Quelques réflexions sur les nouveaux X-Files – This (11x02)

Publié par Sullivan Le Postec  - Catégories :  #The X-Files, #Séries, #Mythologie en série, #Saison 11, #Chris Carter, #Critiques

« This »

Écrit et réalisé par Glen Morgan

1994... He's dead because the world was so dangerous and complex then. Who would have thought we'd look back in nostalgia and say it was a simpler time, Scully ?

Fox Mulder

Mulder reçoit sur son smartphone un message vidéo qui semble provenir de Langly, membre des Lone Gunmen mort contaminé par un virus dans « Jump The Shark » [9x15]. Avant d’avoir pu tenter de comprendre, Mulder et Scully sont pris pour cible par un groupe de tueurs, puis par des agents d’une milice privée employée notamment par la branche exécutive du gouvernement américain.
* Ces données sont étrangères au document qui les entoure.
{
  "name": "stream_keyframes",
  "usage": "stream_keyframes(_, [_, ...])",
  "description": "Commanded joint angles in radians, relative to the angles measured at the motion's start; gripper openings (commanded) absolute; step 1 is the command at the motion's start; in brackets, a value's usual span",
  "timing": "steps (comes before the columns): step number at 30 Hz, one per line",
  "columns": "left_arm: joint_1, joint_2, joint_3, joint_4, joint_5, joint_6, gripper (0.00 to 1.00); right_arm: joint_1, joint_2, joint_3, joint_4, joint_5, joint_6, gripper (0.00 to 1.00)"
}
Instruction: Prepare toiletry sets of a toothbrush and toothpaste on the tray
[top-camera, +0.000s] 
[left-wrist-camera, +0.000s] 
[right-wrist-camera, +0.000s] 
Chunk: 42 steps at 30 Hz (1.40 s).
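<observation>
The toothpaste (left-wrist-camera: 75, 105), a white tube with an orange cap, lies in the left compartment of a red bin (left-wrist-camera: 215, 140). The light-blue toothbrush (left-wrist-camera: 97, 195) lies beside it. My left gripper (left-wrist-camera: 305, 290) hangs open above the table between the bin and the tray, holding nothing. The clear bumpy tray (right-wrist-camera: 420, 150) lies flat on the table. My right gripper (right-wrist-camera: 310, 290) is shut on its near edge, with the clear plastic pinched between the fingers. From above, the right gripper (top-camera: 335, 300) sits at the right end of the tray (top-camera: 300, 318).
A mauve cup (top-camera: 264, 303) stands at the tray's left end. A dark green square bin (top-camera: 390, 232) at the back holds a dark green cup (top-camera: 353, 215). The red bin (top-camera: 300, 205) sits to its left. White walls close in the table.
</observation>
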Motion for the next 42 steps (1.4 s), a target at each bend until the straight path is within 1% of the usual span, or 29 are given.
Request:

En fuite, aidés par Skinner, en qui ils peinent pourtant à avoir confiance, ils découvrent que la conscience de Langly a été uploadée dans un programme dans lequel son intelligence est littéralement exploitée…

Transition

Si la série classique a produit des épisodes semi-mythologiques, c’est-à-dire ayant l’air d’épisodes indépendants, mais se révélant être connectés plus ou moins tangentiellement à l’arc feuilletonnant, ceux-ci étaient généralement positionnés aléatoirement dans les longues saisons d’alors, au gré de l'inspiration des scénaristes. Mais dans ces nouvelles courtes saisons, la transition entre les deux types d’épisodes est peut-être encore plus brutale qu’auparavant, d’où l’idée de placer un épisode semi-mythologique en numéro 2. En saison 10, cette décision avait été prise après coup, l’épisode « Founder’s Mutation » [10x02] ayant été écrit et tourné avec l’idée d’être le 5ème épisode. Cette fois, Glen Morgan a pris les devants, concevant « This » dès le départ pour qu’il remplisse cette fonction de transition.
C’est devenu encore plus le cas après que Chris Carter ait décidé de faire apparaître Erika Price, le bras droit du nouveau conspirateur Mr. Y, dès le premier épisode.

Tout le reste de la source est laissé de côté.